We were never even alerted that it was a thing. At least the women, the girls weren’t. In my family it wasn’t mentioned, it wasn’t talked about. So when I found it, I didn’t even have a word for it and it was like, ‘What is this?’ I grew up in a church but I did go to a public school. I thought that this must be what all my friends are talking about, the stuff that they’re watching online. But I was in junior high, a freshman in high school and I didn’t have a category for it, I didn’t have a context for it, I didn’t have anything for it.

But it fascinated her. She started watching it. At first, Harris thought that this meant that porn might not be all that bad. In fact, it might even be useful. 

I really didn’t think it was actually too much of a problem for a couple of years that I used it. I thought, ‘Well I’m not actually going out and having sex, so this is safe. So we’ll just go ahead and we’ll do this.’ And there’s no STDs, there’s no pregnancy. You don’t have to worry about abortion. You don’t have to worry about any of that stuff. [Porn was] totally safe and when I first started, I felt like I could turn it on and turn it off whenever I wanted to, like I was completely in control of it. I didn’t really feel the need to tell anybody because I didn’t necessarily think it was wrong. It seemed like a safe form of expression for me…It’s how I can sound like I’m in the know with my friends at school. It’s how I can talk the talk and know what they’re talking about. It’s how I can feel acceptable and connected.
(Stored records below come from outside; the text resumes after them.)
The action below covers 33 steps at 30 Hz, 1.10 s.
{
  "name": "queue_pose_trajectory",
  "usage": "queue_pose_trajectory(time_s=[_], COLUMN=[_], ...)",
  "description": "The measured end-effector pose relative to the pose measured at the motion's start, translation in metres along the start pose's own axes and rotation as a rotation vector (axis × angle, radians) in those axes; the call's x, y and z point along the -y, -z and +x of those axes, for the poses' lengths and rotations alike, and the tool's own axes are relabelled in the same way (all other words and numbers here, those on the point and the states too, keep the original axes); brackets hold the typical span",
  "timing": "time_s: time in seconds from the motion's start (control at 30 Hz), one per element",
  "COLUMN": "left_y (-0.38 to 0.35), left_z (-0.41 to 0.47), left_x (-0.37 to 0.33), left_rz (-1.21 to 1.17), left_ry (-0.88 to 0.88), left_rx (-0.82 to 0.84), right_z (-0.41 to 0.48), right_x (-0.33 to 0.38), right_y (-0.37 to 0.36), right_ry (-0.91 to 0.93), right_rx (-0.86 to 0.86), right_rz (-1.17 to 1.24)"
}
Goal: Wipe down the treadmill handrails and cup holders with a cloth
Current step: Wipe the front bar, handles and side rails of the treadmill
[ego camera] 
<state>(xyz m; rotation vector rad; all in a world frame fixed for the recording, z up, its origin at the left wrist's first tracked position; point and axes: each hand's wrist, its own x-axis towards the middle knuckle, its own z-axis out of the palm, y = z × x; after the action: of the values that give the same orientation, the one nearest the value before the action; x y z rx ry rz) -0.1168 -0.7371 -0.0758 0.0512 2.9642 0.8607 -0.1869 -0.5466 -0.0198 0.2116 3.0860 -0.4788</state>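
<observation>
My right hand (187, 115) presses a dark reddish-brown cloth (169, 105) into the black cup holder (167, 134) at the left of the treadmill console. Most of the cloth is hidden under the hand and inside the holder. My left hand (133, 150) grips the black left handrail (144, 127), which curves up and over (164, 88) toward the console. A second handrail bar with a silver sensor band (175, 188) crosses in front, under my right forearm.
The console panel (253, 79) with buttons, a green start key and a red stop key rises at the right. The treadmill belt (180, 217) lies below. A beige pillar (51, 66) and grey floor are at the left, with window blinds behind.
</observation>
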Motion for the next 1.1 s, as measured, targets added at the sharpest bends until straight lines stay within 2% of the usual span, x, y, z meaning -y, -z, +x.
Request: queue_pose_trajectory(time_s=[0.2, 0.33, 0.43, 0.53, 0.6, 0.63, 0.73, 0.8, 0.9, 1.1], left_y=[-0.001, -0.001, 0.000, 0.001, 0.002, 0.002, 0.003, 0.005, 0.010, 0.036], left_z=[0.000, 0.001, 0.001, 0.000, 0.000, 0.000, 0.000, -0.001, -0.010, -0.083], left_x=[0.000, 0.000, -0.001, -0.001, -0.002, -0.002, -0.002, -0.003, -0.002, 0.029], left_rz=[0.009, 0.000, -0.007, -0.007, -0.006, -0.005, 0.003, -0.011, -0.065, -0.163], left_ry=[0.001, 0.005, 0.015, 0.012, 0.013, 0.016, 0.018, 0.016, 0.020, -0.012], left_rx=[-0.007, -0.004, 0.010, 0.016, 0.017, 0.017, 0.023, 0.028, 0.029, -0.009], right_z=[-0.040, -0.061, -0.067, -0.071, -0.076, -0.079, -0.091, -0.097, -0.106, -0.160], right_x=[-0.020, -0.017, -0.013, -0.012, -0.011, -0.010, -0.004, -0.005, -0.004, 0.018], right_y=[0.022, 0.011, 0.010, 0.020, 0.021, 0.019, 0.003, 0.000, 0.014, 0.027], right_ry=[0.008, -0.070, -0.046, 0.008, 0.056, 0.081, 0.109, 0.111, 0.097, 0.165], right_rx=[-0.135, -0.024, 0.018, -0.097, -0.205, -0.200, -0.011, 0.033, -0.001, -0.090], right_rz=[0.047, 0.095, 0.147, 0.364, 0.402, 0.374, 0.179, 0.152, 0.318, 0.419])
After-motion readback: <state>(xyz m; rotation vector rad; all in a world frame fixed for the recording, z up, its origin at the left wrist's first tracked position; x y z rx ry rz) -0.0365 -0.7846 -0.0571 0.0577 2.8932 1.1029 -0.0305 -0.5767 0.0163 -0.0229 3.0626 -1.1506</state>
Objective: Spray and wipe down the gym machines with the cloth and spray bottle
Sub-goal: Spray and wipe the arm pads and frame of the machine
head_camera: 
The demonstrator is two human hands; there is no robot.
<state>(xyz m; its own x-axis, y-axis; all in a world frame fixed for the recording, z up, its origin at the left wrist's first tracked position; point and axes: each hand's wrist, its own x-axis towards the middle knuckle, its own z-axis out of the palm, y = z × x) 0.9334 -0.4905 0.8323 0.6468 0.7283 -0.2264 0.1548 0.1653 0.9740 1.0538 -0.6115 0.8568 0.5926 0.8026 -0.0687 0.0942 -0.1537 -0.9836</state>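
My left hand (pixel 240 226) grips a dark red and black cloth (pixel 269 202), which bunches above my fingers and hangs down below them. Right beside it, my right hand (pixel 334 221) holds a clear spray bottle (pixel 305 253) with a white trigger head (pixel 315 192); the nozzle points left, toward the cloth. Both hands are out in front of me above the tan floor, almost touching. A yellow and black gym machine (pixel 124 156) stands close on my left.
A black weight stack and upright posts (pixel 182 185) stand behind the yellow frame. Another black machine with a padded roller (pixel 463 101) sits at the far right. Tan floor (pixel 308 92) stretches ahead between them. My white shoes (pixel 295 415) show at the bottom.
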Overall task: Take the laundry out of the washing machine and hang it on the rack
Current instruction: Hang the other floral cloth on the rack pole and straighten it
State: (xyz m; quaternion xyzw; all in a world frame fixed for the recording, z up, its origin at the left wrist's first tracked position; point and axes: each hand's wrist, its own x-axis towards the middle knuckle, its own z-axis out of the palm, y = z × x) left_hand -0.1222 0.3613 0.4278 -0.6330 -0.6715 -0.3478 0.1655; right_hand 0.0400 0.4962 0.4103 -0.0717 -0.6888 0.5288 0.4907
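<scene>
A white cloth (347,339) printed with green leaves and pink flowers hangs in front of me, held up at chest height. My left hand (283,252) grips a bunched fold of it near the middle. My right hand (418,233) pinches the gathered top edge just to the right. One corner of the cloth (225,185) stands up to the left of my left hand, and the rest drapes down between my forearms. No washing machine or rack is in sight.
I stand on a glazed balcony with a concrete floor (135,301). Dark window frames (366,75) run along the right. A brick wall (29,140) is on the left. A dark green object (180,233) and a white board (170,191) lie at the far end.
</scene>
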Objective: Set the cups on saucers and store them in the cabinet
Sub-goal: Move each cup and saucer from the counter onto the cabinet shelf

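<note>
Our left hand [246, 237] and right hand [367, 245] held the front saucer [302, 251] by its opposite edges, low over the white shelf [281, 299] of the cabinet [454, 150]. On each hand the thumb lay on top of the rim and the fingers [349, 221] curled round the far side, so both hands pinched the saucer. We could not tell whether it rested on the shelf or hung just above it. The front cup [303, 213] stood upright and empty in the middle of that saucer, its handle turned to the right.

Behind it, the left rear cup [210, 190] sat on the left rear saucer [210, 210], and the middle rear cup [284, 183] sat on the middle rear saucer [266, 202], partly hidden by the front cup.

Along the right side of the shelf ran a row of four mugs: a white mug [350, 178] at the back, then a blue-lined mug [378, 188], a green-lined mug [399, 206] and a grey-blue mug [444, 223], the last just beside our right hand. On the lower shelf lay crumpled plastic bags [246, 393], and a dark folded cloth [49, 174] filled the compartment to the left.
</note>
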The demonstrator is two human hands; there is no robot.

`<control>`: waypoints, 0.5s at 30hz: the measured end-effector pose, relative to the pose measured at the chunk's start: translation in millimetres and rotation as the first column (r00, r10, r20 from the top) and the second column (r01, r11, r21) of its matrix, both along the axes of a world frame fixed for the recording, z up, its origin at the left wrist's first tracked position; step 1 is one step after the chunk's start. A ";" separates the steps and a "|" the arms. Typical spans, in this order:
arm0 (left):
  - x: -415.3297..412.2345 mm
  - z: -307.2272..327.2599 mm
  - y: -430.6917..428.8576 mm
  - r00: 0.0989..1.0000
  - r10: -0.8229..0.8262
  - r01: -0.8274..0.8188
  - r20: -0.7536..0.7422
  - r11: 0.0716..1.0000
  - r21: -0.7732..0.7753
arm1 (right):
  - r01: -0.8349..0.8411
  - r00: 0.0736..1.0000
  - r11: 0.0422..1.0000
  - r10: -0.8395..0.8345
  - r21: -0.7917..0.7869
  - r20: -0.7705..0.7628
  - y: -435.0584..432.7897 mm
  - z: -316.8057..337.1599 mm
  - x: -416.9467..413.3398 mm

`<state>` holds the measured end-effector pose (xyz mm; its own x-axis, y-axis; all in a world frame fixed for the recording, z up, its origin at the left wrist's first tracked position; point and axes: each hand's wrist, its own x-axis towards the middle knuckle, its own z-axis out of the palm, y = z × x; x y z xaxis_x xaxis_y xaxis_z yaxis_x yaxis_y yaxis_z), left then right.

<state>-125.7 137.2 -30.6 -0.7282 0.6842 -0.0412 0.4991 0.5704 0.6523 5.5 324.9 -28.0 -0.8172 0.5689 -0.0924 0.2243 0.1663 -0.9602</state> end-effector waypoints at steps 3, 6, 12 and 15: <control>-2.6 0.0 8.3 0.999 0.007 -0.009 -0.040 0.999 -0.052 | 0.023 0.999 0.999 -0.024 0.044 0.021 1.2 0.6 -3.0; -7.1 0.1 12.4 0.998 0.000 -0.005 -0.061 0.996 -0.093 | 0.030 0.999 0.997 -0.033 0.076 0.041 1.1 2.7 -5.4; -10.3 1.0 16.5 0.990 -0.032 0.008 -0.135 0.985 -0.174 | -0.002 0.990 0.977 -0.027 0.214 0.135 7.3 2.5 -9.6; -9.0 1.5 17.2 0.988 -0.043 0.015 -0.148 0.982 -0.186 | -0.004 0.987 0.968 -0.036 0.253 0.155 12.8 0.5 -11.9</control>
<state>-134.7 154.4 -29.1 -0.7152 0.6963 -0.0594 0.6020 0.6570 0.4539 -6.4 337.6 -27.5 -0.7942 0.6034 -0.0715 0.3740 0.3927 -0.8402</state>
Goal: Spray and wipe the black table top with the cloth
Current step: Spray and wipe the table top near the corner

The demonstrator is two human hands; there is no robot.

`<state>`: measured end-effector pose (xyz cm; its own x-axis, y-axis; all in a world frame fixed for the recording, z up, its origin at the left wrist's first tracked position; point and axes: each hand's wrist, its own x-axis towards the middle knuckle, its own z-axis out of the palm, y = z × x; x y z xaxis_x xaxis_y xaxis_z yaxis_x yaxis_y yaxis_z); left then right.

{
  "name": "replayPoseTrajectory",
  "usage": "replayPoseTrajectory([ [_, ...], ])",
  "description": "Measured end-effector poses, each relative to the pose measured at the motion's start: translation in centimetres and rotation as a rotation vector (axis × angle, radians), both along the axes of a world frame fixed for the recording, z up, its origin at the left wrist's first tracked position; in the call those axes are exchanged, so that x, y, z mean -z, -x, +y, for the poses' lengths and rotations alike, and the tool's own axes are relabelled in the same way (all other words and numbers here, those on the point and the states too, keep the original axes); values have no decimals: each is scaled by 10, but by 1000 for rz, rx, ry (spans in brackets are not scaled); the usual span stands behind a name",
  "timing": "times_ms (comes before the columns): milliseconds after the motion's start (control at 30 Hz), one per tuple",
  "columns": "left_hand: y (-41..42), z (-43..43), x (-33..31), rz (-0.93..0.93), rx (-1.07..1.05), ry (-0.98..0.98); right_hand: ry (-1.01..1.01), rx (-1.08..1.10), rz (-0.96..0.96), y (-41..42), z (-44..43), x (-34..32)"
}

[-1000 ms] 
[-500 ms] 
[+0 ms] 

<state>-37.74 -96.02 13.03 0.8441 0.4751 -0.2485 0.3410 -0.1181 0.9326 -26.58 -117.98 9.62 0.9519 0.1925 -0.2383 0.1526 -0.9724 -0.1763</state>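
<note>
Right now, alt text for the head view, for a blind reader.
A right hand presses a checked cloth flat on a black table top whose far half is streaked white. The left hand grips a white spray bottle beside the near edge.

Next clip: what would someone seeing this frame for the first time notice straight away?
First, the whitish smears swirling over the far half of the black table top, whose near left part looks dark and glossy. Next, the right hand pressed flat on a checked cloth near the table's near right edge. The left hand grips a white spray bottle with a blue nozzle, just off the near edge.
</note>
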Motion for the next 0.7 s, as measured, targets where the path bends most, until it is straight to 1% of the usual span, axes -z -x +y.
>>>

Addictions, of course, can never be controlled. They always end up controlling you, before you either break free…or they break you. Porn addiction is no different, and Jessica soon felt herself being dragged down. Porn began to dominate her life.

“It wasn’t until my junior year of high school where it really started to wreak havoc,” she said. “It was like I needed this, I had to have it, and I was staying up late at night … I was struggling to keep my grades up. I was not sleeping well. I just felt like even on the days where I didn’t want to do it, it was like my body was just doing it for me. I would say ‘Not today, not today, not today,’ and my feet would hit the floor and they walked to the computer on their own – and I hated not being in control anymore.”

She struggled to reassert control by any means necessary, and with desperation metastasizing into panic. Porn was powerful. In fact, it was more powerful than she could ever have imagined.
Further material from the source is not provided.